From Lawrence Jeffrey: 19th century Demi-parure comprised of a pendant/brooch, earrings and bracelet constructed in 18k gold and set with vivid Persian turquoise.
Bauhaus – which literally translates to “construction house” – is a school of design established in Weimar in 1919 by Walter Gropius, moved to Dessau in 1926, and closed in 1933 as a result of Nazi hostility. At the core of Bauhaus lies the idea of the “Gesamtkunstwerk”, a synthesis in which multiple art forms are unified through architecture. A building was not just an empty vessel for the Bauhaus school, it was one element of the total design, and everything inside added to the overall concept.

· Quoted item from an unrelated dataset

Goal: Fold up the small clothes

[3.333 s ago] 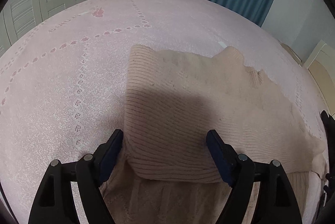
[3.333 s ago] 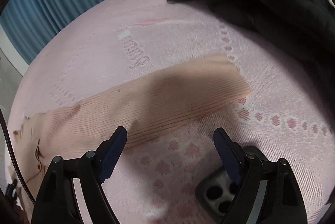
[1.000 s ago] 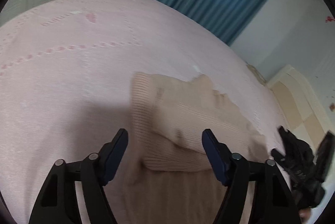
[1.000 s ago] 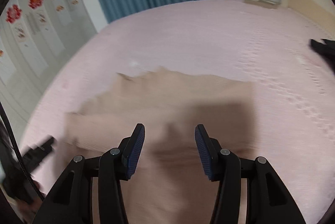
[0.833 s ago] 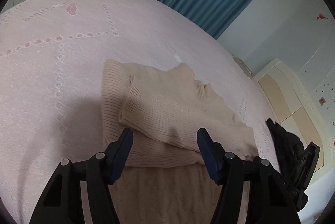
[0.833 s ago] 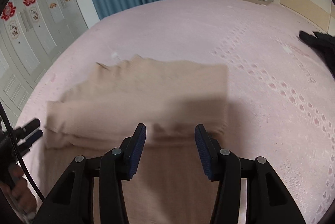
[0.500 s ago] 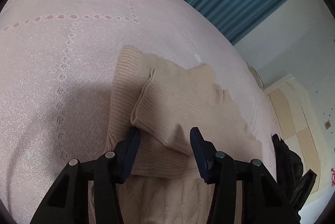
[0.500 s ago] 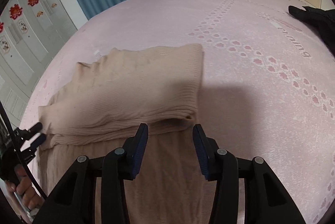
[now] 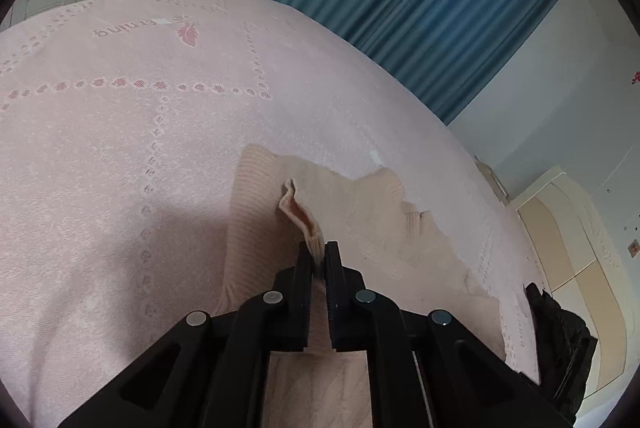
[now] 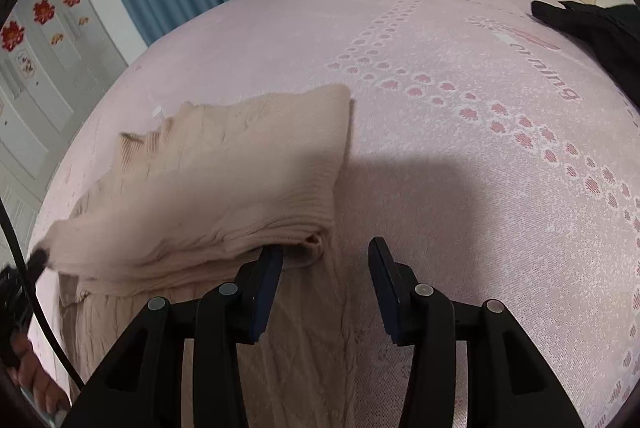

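Our left gripper (image 9: 319, 260) has its jaws pressed together on a folded edge of the beige ribbed knit sweater (image 9: 360, 220), pinching the cloth so it ridges up. Our right gripper (image 10: 325, 260) has its jaws spread, its left finger touching the folded sweater's (image 10: 224, 180) near corner. The sweater lies partly folded on the pink patterned bedspread (image 10: 460, 156). A black garment (image 10: 592, 24) rests well apart at the bed's far right, and blue pleated curtains (image 9: 440, 8) hang behind.

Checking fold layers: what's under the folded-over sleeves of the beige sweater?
Under the folded sleeves lies the beige sweater body, on the pink bedspread. Anything between the layers is covered.
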Demonstrator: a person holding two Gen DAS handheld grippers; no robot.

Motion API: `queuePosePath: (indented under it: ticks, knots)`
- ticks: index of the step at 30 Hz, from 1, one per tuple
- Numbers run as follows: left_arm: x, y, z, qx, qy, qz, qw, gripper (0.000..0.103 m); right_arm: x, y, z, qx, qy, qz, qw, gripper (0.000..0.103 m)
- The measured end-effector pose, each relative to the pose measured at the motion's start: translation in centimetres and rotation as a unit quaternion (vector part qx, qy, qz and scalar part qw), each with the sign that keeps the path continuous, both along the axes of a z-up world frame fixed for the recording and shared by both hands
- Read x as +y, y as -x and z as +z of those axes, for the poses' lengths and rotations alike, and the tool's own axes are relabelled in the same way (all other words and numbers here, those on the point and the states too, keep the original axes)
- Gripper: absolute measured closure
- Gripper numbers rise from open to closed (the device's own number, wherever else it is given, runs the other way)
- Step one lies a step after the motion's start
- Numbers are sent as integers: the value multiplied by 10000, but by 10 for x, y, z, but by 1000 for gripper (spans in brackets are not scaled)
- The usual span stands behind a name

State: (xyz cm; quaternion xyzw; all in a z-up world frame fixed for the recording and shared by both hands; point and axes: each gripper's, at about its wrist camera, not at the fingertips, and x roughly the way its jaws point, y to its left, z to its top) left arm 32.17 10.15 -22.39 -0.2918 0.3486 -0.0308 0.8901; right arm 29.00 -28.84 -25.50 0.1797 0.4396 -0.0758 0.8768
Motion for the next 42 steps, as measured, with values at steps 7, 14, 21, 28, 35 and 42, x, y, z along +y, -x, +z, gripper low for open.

Influenced by movements such as Modernism and De Stijl, and as a counter-movement to the Art Deco and Art Nouveau styles; Bauhaus artists favored linear and geometrical forms, while floral or curvilinear shapes were avoided. Only line, shape and color mattered. Anything else was unnecessary and needed to be reduced.
Belle Époque literally means “Beautiful Age” and is a name given in France to the period from roughly the end of the Franco-Prussian War (1871) to the start of World War I (1914). It was so named in retrospect, when it began to be considered a “Golden Age” in contrast to the horrors of World War I. The industrial output of France tripled during the Belle Époque, thanks to the continued effects and development of the industrial revolution. Mass entertainment was transformed by venues like the Moulin Rouge, home of the Can-Can, by new styles of performance in the theater, by shorter forms of music, and by the realism of modern writers. Print, long a powerful force, grew in even greater importance as technology brought prices down still further and education initiatives opened up literacy to ever wider numbers.
Paul-César Helleu (1859-1927), La Lettre, 1880
A bergère is an enclosed upholstered French armchair or fauteuil with an upholstered back and armrests on upholstered frames. Designed for lounging in comfort, a bergère in the eighteenth century was essentially a meuble courant, designed to be moved about to suit convenience, rather than being arranged permanently and formally along the walls as part of the decor.
The Biedermeier style in art was a transitional period between Neoclassicism and Romanticism, as it was interpreted by the bourgeoisie, particularly in Germany, Austria, northern Italy, and the Scandinavian countries. Biedermeier furniture derives essentially from the Empire and Directoire styles; with remarkable simplicity, sophistication, and functionality. Stylistically, Biedermeier furniture softened the rigidity of the Empire style and added weight to Directoire. Biedermeier pieces were executed in light, native woods and avoided the use of metal ornamentation. Surfaces were modulated with natural grains, knotholes, or ebonized accents for contrast.
The Bloomsbury Group – or Bloomsbury Set – was a group of associated English writers, intellectuals, philosophers and artists in the first half of the 20th century, including Duncan Grant and Vanessa Bell, Virginia Woolf, John Maynard Keynes, E. M. Forster and Lytton Strachey. They lived, worked or studied together near Bloomsbury, London and were united by an abiding belief in the importance of the arts and the rejection of bourgeois habits. A well-known quote about the Bloomsbury Group, attributed to Dorothy Parker, is “they lived in squares, painted in circles and loved in triangles”.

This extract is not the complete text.